Walking through the construction dust and garbage bags filled with clothes, I pause to reflect on my journey after the loss of my husband.
It’s been a little over three years since that life changing event happened to me and my children. The horrific details of that night I have forced myself not to dwell on and trained my brain, for my own sanity, to redirect my thoughts and keep moving forward. I have done that pretty well.
Surprisingly, I still have moments of melancholy and stabs of aching pain in my heart. It just doesn’t happen as often as it used to and I lead a pretty normal and good life most of the time.
Year 1 was really a blur. I lived through it. I cried. I dealt with paperwork. I walked around in a FOG. I clung to family and friends and familiar situations. I tried to escape. I dealt with more paperwork. I started a lawsuit for a wrongful death.
Year 2 can sometimes be worse for many people. The reality of the loss sets in, the financial strain may force many widows to move or begin a job in a new field to support their family as a solo parent.
The second year the widow fog starts to wear off. It is a protective shield that surrounds you and helps you move through the days without feeling too much. For me I was diagnosed with complicated grief and PTSD. I went to weekly grief therapy sessions to work through my emotions. I did yoga and practiced daily meditations. Exercises to train my brain by redirecting my sadness and grief to focusing on being grateful for the positives in my life made a big difference. My new puppy at home helped with loneliness as did my friends and neighbors who checked in with me often and invited me to join them in activities ranging from book and bridge clubs to movies and dinners.
Fortunately, I have a good job. I have been teaching for 19 years in the same school and was able to stay in my home. My sons continued their higher educations at college and we all embraced my runaway widow philosophy of traveling to expand our horizons and find joy in visiting new places.
During my second year as a widow I planned a few trips. It started with my solo trip to Thailand for the one year anniversary of my husband’s death. It was a challenge and an adventure and the best thing I could do for me.
Toward the end of year 2 I had some fun outings with girlfriends, several who had entered the dating scene due to divorce. The idea of meeting a new special someone sounded interesting and I peeked at the dating sites. Thinking I would never, I tried it out. I got really lucky and met the most amazing fellow. I wanted someone who lived nearby – I didn’t need a pen pal. I wanted someone to eat dinner with and hang out with on the weekends. The fact that he is quite handsome and enjoys traveling is such a bonus!

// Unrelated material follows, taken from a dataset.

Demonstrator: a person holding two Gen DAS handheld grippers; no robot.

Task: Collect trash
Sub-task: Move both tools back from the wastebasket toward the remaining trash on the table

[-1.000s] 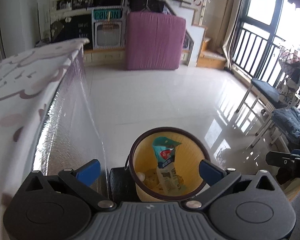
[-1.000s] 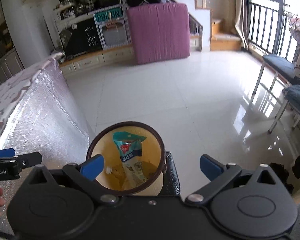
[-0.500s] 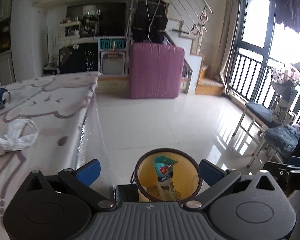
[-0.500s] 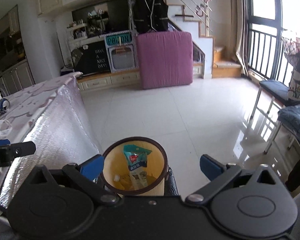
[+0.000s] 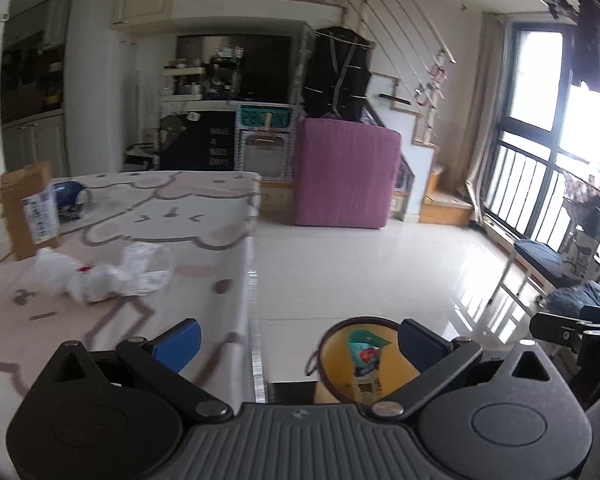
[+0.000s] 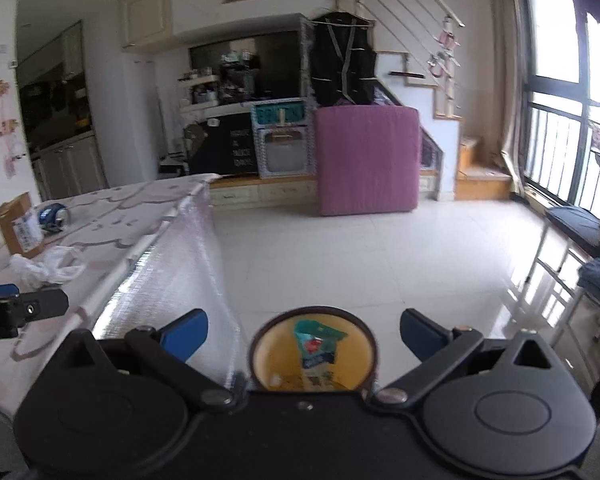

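Both grippers, left [image 5: 298, 340] and right [image 6: 304, 330], hang open and empty above the bin [image 6: 314, 350], which already holds a packet [image 6: 318, 344]; the next pickup looks best made by the left, reaching far-left to the crumpled bag [image 5: 104, 272] on the table [image 5: 204, 200], pinching a bunched fold

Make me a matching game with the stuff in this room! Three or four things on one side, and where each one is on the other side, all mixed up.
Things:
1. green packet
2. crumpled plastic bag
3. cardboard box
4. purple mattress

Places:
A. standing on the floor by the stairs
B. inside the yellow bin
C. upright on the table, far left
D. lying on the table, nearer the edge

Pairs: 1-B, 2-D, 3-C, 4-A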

Year 3 started and I was now officially dating someone. My two sons, my mom and sibling and friends had all met him and seemed happy for me. Introducing him to my in-laws was a bit awkward but they assured me that they know I loved their son and want me to have love again in this life.

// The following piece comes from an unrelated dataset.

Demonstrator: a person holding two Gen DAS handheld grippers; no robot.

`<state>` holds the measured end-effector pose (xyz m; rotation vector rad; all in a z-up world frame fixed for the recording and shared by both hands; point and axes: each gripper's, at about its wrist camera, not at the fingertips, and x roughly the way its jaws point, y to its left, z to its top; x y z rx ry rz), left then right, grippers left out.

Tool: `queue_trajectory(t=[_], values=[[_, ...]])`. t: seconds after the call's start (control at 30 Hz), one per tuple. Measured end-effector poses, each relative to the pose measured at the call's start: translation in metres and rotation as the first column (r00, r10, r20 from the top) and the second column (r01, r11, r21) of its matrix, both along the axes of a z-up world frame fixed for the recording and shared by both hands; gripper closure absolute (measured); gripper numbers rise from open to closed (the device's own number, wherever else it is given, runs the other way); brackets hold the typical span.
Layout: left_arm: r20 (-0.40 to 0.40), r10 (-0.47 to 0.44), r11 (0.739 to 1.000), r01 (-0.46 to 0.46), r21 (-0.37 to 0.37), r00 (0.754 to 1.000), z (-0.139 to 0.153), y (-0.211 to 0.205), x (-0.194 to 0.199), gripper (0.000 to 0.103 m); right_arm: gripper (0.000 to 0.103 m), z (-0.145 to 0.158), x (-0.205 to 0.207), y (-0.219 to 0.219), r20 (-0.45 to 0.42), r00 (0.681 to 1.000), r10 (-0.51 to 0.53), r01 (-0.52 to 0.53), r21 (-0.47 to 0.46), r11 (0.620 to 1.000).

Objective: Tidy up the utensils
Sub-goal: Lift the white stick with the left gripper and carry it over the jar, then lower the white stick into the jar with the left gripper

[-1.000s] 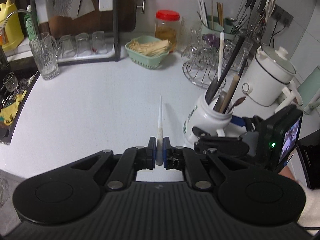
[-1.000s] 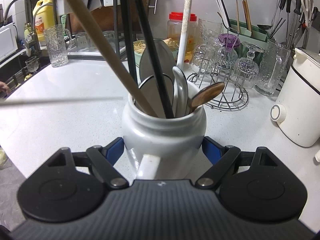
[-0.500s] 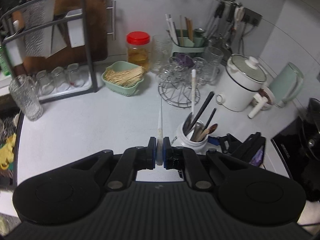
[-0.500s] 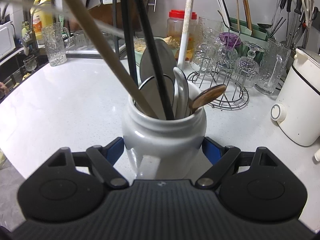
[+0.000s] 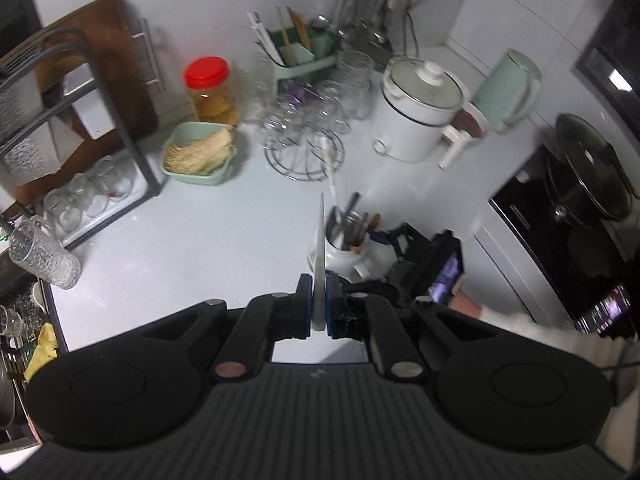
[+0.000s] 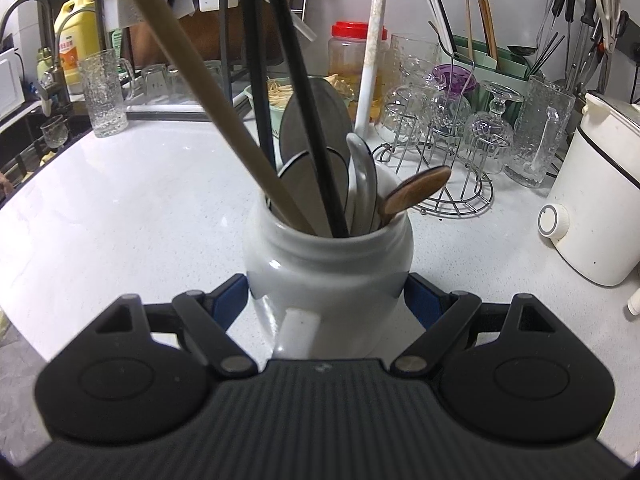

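Both jaw sets are clamped on a load. On the left gripper [image 5: 319,306], the blue pads [image 5: 304,304] stand almost together, pinching the thick end of a thin white chopstick [image 5: 320,248]. This chopstick projects straight ahead from the pads and tapers to a point. In the left wrist view, its tip overlaps the rim of the white jar [image 5: 352,254] far below; whether it touches anything there cannot be told.

On the right gripper [image 6: 328,300], the jaws are spread wide and grasp the white jar [image 6: 328,264] by its sides. One blue pad [image 6: 230,296] bears on the left wall and the other on the right wall. A white handle stub on the jar faces the camera between the fingers. The jar stands upright on the white counter [image 6: 140,208].

Contents of the jar:
- a tan wooden stick [image 6: 208,88], leaning left;
- two black sticks [image 6: 296,92];
- a white rod [image 6: 372,52], nearly upright;
- metal spoon bowls [image 6: 316,128];
- a brown wooden spoon [image 6: 416,192], leaning right.

Behind the jar stands a wire rack of glasses [image 6: 448,136]. A white cooker [image 6: 600,208] stands to the right, apart from the jar. A green basket [image 5: 198,154] and a red-lidded jar [image 5: 210,92] stand near the back wall.
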<state>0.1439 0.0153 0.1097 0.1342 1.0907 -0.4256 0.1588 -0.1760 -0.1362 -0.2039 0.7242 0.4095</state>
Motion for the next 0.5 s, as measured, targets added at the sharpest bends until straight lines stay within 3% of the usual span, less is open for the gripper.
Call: queue_trajectory(t=[0.5], values=[[-0.148, -0.149, 0.980, 0.166, 0.112, 0.978, 0.000, -0.031, 0.044, 0.095, 0.016, 0.000, -0.002, 0.003, 0.012, 1.000, -0.028, 0.028, 0.005, 1.000]])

I continued to clean out the house to the best of my ability during year 3. I made room for the kids to have an apartment in one part of the house. Stuff was tossed or relocated. My trips and and the job continued. Things pretty much stayed the same.
Currently I am at 3 and 1/2 years a widow. At night I have dreams where my late husband Mike is a character. In fact, he often appears with my dad who has been gone 18 years now. He will always be such an important part of my life.

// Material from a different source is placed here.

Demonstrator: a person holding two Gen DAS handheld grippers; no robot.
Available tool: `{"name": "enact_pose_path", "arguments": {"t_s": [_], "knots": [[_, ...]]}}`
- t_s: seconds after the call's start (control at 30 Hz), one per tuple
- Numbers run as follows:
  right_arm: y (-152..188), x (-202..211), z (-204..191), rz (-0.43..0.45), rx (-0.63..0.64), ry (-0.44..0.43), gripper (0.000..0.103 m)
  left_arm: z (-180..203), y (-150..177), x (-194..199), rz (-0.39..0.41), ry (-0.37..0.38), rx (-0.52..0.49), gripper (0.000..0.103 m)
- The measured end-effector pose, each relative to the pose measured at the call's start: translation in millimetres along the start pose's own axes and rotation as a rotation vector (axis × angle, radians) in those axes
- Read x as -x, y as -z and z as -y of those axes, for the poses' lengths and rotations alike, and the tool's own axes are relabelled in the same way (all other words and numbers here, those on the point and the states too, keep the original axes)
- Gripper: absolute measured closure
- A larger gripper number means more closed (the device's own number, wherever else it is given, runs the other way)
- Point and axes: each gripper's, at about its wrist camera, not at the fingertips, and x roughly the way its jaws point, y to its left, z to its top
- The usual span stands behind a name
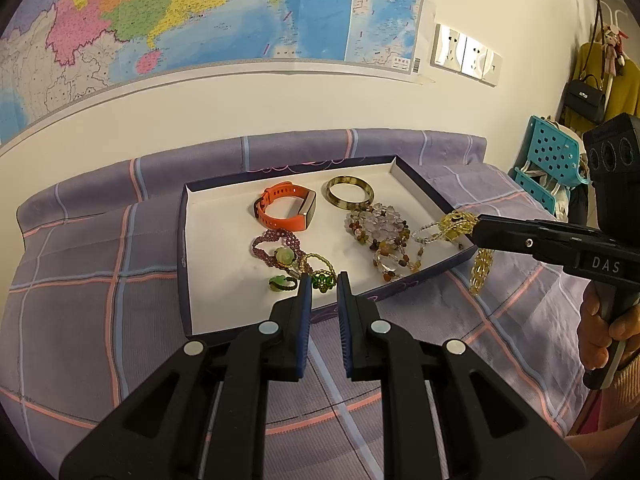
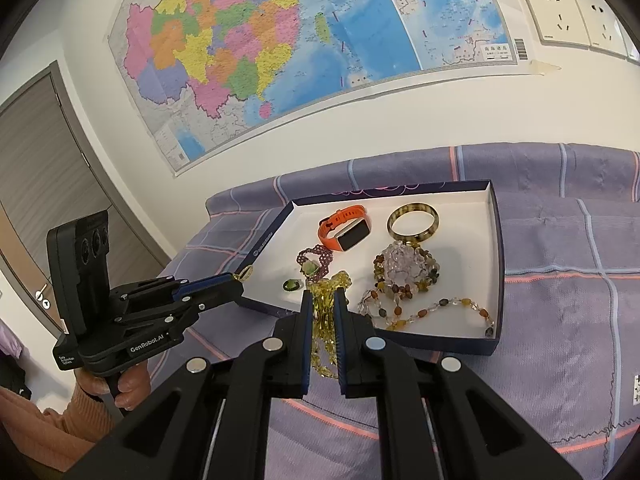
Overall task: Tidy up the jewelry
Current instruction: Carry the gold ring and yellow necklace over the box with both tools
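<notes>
We see a shallow box lid (image 1: 424,188) with a white interior lying on a bed (image 1: 100,280) covered in a purple plaid sheet, under a wall map (image 1: 200,16).

Contents of the box lid:
- An orange smartwatch (image 1: 286,210) lies toward the far side, with a mottled bangle (image 1: 350,193) just beside it on the right.
- A pile of mixed bead bracelets (image 1: 378,232) sits in front of the bangle, and one strand of it trails toward the near right corner.
- A purple beaded bracelet with a pale green stone (image 1: 280,249) lies in front of the watch; a small green ring (image 1: 282,283) and a green beaded ring (image 1: 323,279) lie nearer the front edge.

State of the tongs:
- The right tongs (image 2: 323,312) are clamped on a yellow beaded bracelet (image 2: 325,322). In the left wrist view the bracelet hangs over the right rim of the lid — part inside, part dangling outside above the sheet.
- The left tongs (image 1: 324,286) are nearly together with a narrow gap and hold nothing. Their tips hover over the near part of the lid, just beside the green beaded ring.

A hand (image 2: 120,390) with an orange knit sleeve grips the handle of the left tongs.
</notes>
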Motion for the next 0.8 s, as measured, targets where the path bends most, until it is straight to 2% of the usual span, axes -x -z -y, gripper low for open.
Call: {"name": "enact_pose_path", "arguments": {"t_s": [0.8], "knots": [[-9,-10,7,0.001,-0.01,0.014,0.095,-4,-5,-6,0.001,-0.007,0.001,0.09]]}}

But this is the year that some changes are happening. Both my sons are graduating in May and who knows what they will be doing after graduation. Hoping for only wonderful opportunities and adventures and love for them in the future.
I have planned some amazing trips for this year. I plan to live life to the fullest and part of that is embracing my sense of adventure and traveling. The thrill of seeing new places, appreciating the culture of foreign countries and all the diverse moments that could not happen at home keep me living in the moment and bring me joy.
Raising our family, we never seemed to have the money or the guts to make any changes to our home. It certainly needed it, but after we added new siding and windows to the house 13 years ago, we never did anything to the inside. Well, we did paint the rooms ourselves but that was it.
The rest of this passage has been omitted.